The Nature Conservancy (TNC) and the Palau Government joined forces to design and implement a protected areas network (PAN) for Palau’s coral reef ecosystem. A PAN is best described as a series of marine protected areas (MPAs). They recognized bleaching as being potentially one of the major future threats to the Palau coral reef ecosystem. However, with only one poorly documented bleaching event on record, it is difficult to gain enough experience to be able to build resilience to these events into the PAN. In parallel with this effort to design a PAN for Palau, NOAA and the Australian Institute of Marine Science (AIMS) were collaborating on the use of hydrodynamic models to predict heat stress during a bleaching event. In 2003, it was decided to combine these efforts and for NOAA and AIMS to produce a heat stress model for Palau for use in the PAN planning as an attempt to identify factors that might confer resilience to climate change.
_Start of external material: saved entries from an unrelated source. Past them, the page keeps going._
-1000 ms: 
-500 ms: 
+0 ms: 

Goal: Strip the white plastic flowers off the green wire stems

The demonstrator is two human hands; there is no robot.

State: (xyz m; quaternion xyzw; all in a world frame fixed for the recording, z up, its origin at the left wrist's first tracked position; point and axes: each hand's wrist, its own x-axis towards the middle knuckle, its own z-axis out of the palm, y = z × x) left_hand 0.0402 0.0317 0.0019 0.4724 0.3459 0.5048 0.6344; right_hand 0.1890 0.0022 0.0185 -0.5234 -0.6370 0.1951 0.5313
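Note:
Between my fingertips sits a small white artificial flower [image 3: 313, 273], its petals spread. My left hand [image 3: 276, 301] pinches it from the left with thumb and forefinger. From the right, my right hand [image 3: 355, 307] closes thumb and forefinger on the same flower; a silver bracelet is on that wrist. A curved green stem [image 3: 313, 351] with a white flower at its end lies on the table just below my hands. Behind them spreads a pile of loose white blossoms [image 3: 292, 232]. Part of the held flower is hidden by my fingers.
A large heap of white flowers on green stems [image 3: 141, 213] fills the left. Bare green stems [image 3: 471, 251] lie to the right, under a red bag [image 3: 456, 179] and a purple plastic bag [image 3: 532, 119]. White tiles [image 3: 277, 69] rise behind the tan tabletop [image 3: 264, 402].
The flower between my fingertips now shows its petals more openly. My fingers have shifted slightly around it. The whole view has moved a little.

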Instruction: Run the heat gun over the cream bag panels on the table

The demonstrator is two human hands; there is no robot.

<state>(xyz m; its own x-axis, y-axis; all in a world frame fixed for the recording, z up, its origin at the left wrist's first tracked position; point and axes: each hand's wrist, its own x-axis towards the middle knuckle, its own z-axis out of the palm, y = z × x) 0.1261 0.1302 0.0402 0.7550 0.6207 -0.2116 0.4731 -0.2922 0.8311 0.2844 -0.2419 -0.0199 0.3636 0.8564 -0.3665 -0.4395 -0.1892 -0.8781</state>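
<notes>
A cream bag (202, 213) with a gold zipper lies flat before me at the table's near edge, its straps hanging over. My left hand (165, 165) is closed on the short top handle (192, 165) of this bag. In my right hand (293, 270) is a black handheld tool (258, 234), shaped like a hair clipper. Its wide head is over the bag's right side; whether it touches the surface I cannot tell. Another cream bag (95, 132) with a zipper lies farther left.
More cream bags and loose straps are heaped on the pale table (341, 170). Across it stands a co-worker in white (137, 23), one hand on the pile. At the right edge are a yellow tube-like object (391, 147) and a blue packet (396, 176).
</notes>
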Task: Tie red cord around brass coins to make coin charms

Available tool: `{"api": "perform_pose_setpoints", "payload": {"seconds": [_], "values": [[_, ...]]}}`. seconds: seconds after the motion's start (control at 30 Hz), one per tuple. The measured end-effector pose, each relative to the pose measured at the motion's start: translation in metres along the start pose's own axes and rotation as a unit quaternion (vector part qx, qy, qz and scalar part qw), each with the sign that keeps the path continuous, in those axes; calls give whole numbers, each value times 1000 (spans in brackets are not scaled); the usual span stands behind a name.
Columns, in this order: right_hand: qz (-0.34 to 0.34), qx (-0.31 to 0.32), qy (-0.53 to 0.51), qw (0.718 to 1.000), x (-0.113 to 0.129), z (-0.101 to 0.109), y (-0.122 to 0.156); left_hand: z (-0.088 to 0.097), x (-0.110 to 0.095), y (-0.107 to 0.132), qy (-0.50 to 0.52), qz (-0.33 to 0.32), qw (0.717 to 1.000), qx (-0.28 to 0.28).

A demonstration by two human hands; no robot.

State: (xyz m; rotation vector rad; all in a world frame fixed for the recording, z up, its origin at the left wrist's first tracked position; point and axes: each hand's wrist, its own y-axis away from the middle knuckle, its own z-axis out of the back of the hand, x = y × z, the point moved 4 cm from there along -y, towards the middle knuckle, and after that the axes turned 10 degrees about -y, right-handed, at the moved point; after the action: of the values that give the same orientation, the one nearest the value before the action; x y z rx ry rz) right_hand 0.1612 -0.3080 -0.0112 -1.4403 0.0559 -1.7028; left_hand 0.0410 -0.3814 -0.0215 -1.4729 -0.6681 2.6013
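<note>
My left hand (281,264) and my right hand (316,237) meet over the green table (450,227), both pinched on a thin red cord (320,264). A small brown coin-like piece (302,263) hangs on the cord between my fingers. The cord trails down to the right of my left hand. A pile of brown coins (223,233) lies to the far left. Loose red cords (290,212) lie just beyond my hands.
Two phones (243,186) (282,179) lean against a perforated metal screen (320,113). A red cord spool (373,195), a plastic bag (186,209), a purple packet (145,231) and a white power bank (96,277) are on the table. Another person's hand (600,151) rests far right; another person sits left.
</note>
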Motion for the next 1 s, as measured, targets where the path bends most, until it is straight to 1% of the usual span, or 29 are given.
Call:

The work described in the main body of this Technical Report represents an important new tool for Marine Protected Area (MPA) design. Prior to this project, the design of MPAs was based on species diversity alone and some socioeconomic considerations. Prior to this work, there had not been a serious attempt to include physical variables to build resilience against climate change, and in particular coral bleaching, into MPA design. This project demonstrated that a simplistic physical model can be used to improve MPA planning to incorporate resilience against future coral bleaching events.
Appendix 1 presents a comprehensive overview of the data collected and allows a brief view of some of the time series collected. These time series are of sufficient length to undertake a tidal current analysis for hind-casting or prediction. Appendices 2 and 3 are publications that came out of the modelling effort in Palau.
Citation: Skirving, W.J., S.F. Heron, C.R. Steinberg, C. McLean, B.A.A. Parker, C.M. Eakin, M.L. Heron, A.E. Strong, and L.F. Arzayus. 2010. Determining Thermal Capacitance for Protected Area Network Design in Palau. Silver Spring, MD: NOAA Coral Reef Conservation Program. NOAA Technical Memorandum CRCP 12. 317 pp.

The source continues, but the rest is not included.